**Exercise inputs**:
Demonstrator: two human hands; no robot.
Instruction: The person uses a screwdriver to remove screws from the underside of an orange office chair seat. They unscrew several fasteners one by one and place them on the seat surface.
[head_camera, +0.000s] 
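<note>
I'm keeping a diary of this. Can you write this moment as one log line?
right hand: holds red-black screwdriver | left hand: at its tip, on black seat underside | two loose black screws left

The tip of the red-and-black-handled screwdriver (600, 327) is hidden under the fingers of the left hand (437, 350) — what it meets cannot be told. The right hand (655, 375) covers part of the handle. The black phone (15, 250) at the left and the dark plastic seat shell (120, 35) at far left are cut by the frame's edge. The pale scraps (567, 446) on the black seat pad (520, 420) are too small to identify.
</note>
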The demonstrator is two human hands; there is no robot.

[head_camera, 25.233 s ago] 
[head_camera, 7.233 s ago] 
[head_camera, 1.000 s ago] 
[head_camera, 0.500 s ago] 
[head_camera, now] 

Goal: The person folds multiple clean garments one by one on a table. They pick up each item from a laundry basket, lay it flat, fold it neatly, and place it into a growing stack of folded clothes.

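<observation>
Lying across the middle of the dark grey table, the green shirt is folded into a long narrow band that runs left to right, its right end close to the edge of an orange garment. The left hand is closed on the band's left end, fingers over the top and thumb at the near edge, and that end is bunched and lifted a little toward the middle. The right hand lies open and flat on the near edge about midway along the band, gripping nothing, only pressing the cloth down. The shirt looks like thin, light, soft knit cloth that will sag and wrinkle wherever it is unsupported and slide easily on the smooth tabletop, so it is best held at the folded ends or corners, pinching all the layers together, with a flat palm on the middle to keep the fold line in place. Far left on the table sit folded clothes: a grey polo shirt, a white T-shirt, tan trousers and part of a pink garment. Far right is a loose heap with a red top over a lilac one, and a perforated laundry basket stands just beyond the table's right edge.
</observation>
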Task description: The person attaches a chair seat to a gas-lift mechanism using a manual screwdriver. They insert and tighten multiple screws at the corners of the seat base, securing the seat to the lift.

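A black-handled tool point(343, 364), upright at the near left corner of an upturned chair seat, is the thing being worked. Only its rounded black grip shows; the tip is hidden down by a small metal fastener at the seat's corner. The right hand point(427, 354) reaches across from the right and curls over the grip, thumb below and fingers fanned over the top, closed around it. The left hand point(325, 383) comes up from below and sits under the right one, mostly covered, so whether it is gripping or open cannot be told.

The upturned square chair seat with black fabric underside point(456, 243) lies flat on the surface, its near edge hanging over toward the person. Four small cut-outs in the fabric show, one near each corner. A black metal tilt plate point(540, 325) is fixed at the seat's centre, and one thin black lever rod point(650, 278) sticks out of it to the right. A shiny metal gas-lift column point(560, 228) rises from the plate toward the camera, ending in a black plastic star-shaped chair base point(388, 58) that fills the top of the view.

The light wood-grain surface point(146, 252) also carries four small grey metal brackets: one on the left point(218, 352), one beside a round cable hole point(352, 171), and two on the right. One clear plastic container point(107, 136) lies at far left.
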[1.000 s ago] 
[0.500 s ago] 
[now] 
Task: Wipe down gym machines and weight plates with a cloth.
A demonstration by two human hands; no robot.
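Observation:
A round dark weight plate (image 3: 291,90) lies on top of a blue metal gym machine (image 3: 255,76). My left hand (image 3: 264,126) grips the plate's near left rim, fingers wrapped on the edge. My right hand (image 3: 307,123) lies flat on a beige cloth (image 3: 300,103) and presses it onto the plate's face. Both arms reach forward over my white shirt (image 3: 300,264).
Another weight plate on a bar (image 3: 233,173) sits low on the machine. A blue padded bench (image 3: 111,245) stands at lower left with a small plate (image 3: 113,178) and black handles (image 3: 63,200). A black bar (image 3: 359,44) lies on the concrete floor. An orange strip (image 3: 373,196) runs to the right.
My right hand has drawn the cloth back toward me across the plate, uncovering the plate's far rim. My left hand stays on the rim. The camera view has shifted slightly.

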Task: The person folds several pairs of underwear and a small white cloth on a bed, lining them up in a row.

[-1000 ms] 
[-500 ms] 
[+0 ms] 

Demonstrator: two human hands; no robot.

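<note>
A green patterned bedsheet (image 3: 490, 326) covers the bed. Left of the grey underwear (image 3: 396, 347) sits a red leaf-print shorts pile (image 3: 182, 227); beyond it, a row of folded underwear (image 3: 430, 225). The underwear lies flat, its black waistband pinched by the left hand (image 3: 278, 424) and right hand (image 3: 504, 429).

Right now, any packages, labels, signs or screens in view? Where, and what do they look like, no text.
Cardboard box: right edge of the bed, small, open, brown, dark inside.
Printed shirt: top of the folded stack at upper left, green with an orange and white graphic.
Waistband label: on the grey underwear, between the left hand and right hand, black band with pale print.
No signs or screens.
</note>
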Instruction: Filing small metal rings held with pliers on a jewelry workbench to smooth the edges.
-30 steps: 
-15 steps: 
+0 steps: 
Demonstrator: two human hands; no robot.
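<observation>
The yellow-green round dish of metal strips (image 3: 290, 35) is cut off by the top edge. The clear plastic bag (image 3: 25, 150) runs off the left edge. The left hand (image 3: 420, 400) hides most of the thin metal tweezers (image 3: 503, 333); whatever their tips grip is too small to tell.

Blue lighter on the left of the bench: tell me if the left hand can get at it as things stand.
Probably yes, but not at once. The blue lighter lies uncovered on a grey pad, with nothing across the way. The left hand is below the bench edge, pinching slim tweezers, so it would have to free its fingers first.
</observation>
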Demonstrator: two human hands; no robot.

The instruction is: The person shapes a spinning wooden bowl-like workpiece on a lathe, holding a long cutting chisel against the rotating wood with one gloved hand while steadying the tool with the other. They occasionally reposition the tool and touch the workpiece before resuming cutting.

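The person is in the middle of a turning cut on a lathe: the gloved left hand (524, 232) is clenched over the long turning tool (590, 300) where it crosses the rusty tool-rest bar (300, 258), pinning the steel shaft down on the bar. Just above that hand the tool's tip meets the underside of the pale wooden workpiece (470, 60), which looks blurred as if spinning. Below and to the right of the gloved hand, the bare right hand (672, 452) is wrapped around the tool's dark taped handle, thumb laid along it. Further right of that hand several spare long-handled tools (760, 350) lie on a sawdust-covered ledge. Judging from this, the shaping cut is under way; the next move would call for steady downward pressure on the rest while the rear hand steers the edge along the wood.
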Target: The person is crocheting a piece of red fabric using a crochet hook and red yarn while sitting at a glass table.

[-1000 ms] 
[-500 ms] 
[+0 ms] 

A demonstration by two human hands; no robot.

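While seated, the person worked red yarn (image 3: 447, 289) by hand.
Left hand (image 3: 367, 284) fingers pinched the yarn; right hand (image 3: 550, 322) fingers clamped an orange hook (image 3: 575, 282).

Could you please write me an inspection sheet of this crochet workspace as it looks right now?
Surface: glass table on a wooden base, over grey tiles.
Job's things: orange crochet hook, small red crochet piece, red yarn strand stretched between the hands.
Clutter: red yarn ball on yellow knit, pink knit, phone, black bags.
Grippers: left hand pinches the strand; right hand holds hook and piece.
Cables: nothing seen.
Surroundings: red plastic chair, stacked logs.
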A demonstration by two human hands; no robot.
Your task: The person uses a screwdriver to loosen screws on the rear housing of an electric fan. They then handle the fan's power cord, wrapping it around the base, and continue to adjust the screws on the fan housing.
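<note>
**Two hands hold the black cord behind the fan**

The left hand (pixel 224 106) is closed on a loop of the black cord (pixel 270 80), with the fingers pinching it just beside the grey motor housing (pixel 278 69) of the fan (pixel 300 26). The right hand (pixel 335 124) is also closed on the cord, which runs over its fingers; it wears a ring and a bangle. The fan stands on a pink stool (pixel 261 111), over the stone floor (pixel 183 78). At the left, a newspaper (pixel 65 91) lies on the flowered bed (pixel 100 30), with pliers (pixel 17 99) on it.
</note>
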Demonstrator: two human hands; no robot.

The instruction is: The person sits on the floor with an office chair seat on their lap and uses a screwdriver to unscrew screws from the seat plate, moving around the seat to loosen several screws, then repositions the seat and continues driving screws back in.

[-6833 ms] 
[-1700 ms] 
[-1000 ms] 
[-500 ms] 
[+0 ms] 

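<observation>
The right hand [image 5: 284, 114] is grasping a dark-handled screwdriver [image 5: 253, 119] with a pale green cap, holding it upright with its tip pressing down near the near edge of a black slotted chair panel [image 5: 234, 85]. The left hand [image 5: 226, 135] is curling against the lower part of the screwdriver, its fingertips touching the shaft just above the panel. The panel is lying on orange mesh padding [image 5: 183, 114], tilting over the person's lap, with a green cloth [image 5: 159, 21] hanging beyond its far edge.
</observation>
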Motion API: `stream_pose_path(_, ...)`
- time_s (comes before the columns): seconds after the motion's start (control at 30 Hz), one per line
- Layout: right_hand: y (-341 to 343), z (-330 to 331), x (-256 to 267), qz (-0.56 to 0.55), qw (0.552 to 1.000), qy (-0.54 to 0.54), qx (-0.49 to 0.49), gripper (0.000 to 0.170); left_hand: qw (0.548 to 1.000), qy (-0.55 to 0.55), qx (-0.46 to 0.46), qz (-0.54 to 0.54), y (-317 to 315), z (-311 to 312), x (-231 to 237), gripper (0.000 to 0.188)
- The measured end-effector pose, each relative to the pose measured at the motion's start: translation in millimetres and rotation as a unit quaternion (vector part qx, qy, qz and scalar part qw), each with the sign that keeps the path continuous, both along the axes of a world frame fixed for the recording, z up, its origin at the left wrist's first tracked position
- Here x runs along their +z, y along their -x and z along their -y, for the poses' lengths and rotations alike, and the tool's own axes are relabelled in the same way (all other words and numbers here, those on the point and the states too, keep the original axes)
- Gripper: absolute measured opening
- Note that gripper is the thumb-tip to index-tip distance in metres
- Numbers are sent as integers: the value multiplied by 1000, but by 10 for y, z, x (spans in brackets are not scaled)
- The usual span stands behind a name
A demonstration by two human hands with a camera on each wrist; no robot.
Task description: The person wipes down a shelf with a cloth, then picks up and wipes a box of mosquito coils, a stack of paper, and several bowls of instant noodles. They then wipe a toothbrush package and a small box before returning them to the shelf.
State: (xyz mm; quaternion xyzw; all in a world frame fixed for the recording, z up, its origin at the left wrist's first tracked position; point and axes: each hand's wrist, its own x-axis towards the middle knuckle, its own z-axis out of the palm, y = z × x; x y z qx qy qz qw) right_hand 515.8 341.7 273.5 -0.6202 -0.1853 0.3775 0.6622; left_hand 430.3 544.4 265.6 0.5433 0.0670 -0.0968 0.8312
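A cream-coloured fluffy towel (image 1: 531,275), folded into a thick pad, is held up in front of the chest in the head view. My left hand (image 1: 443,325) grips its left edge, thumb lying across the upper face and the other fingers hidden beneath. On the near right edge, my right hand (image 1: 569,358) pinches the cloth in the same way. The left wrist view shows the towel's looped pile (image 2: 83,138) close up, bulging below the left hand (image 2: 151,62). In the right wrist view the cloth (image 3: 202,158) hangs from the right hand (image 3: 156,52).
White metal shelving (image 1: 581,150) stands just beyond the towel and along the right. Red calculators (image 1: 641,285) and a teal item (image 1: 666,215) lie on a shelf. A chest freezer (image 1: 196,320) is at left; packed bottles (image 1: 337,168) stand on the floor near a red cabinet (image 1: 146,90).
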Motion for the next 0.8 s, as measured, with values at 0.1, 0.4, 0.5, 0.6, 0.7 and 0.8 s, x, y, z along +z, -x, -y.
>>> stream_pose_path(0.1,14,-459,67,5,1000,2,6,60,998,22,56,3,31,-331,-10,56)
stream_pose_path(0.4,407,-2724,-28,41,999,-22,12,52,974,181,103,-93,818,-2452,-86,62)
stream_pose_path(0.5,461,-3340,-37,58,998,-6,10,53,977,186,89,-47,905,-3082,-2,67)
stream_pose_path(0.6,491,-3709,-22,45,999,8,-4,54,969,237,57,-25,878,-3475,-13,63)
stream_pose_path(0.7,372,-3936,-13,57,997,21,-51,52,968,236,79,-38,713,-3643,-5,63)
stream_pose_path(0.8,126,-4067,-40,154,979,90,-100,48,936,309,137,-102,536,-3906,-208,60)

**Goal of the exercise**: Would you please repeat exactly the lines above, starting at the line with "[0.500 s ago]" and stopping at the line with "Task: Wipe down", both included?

**Response for this exercise**:
[0.500 s ago] 
[now] 
Task: Wipe down gym machines and weight plates with a cloth.

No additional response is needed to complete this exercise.